David Whitley’s advancement shows that Republicans will stand by any new efforts to police the vote, no matter the cost.
On Wednesday, a federal judge called acting Secretary of State David Whitley’s voter purge of alleged noncitizens a flawed solution in search of a problem, urging him to clean up his own mess. Less than 24 hours later, Republican senators gave Whitley their stamp of approval anyway, advancing his confirmation to the full Senate.
The 4-3 party-line vote in the Senate Nominations Committee is the clearest signal yet that Republicans under the dome don’t care that Whitley’s actions wrongly targeted tens of thousands of naturalized citizens. In fact, they endorse his new efforts to police the voter rolls. That’s despite court testimony over the past two weeks highlighting the tumult Whitley’s actions have created for Texans falsely accused of voting illegally, as well as for county elections officials across the state.
Whitley’s advisory to all Texas counties last month alleged that 95,000 “possible non-U.S. citizens” were registered to vote in Texas. That claim began to collapse almost as soon as it was issued — though that didn’t stop top GOP leaders, including Governor Greg Abbott and Attorney General Ken Paxton, from calling for swift legal action. Local officials soon discovered tens of thousands of people on the list were actually naturalized citizens. More than a dozen of those counties had already sent notices to registered voters demanding they provide proof of citizenship within 30 days, or else their registration would be canceled.
Civil rights groups, who argue Whitley’s purge was designed to scare naturalized citizens away from the polls and pave the way for more voting restrictions, have sued to stop what they call intimidation tactics. Last week, lawyers for the state turned on county elections officials who’d sent challenge letters to people on the purge list, claiming — despite ample evidence to the contrary — that Whitley’s office never directed counties to do that in the first place. According to court testimony, 1,172 of those letters have already been sent to people on the flawed list.
“The Secretary of State poured the gasoline, lit the match and threw it over his shoulder.

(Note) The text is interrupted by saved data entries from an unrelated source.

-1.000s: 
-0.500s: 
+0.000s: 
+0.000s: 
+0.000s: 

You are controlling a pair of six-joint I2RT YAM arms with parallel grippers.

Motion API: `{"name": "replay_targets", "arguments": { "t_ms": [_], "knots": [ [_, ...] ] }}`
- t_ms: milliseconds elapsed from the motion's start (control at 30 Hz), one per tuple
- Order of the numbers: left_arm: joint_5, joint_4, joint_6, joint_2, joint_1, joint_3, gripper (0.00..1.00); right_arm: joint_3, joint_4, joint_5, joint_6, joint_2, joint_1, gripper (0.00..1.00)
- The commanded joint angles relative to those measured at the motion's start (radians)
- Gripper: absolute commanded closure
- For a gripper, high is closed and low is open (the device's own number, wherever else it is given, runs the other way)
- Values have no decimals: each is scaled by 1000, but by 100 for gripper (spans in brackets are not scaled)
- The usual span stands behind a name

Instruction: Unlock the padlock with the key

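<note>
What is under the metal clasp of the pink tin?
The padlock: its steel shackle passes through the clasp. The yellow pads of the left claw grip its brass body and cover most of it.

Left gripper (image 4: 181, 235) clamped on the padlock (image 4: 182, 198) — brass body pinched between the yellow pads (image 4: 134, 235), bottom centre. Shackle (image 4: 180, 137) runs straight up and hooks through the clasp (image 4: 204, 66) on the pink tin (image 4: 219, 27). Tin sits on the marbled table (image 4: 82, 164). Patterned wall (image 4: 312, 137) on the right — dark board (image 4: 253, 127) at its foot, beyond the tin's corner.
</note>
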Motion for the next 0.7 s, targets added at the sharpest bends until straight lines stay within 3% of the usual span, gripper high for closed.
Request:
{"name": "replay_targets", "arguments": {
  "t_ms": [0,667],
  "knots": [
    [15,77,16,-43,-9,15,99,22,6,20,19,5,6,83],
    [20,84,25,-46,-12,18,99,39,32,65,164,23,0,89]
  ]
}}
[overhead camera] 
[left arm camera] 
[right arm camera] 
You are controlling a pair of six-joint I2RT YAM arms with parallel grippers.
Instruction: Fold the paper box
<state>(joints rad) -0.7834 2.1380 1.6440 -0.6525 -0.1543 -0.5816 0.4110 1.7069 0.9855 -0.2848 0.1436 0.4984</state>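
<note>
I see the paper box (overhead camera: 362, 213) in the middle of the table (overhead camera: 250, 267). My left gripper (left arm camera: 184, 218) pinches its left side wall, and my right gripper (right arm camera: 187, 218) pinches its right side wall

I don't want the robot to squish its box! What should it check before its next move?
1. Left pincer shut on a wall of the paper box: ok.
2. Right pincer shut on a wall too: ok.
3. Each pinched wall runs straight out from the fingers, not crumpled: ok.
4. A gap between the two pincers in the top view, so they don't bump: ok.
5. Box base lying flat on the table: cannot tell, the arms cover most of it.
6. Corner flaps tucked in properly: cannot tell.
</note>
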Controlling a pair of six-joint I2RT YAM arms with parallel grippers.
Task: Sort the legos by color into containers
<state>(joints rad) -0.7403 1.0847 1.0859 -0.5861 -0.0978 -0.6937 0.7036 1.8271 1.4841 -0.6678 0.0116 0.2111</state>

Now he says he’s not responsible for the fire,” said Nina Perales, a lawyer with the Mexican American Legal Defense and Education Fund, one of the groups suing the state.
On Wednesday, after several days of court testimony, San Antonio federal district court Judge Fred Biery ground the purge to a halt, ruling that counties can’t throw anyone off the voter rolls who’s been targeted by the state’s top election official.
Biery also questioned whether the juice was worth the squeeze. Testifying in court, Keith Ingram, head of elections at the Secretary of State’s office, claimed 80 people on the list of 95,000 have voluntarily canceled their voter registrations since the start of the purge — with 45 confirming they were noncitizens, and 35 stating no reason for canceling. “The evidence has shown in a hearing before this Court that there is no widespread voter fraud,” Biery wrote in his order. “The challenge is how to ferret the infinitesimal needles out of the haystack of 15 million Texas voters.”
Biery also wrote that Whitley’s “ham-handed” operation “exemplifies the power of government to strike fear and anxiety and to intimidate the least powerful among us.” Still, Senate Republicans haven’t abandoned Whitley or the bungled purge — which, in his confirmation hearing earlier this month, he described as a “framework” for more rigorous policing of the voter rolls.
Whitley faces a tough road in the full Senate, where every Democrat has publicly opposed his nomination. Yet it’s unclear whether his confirmation even matters at this point, since Republicans who support any increased effort to police the vote will likely approve whatever cog Abbott puts in the machine.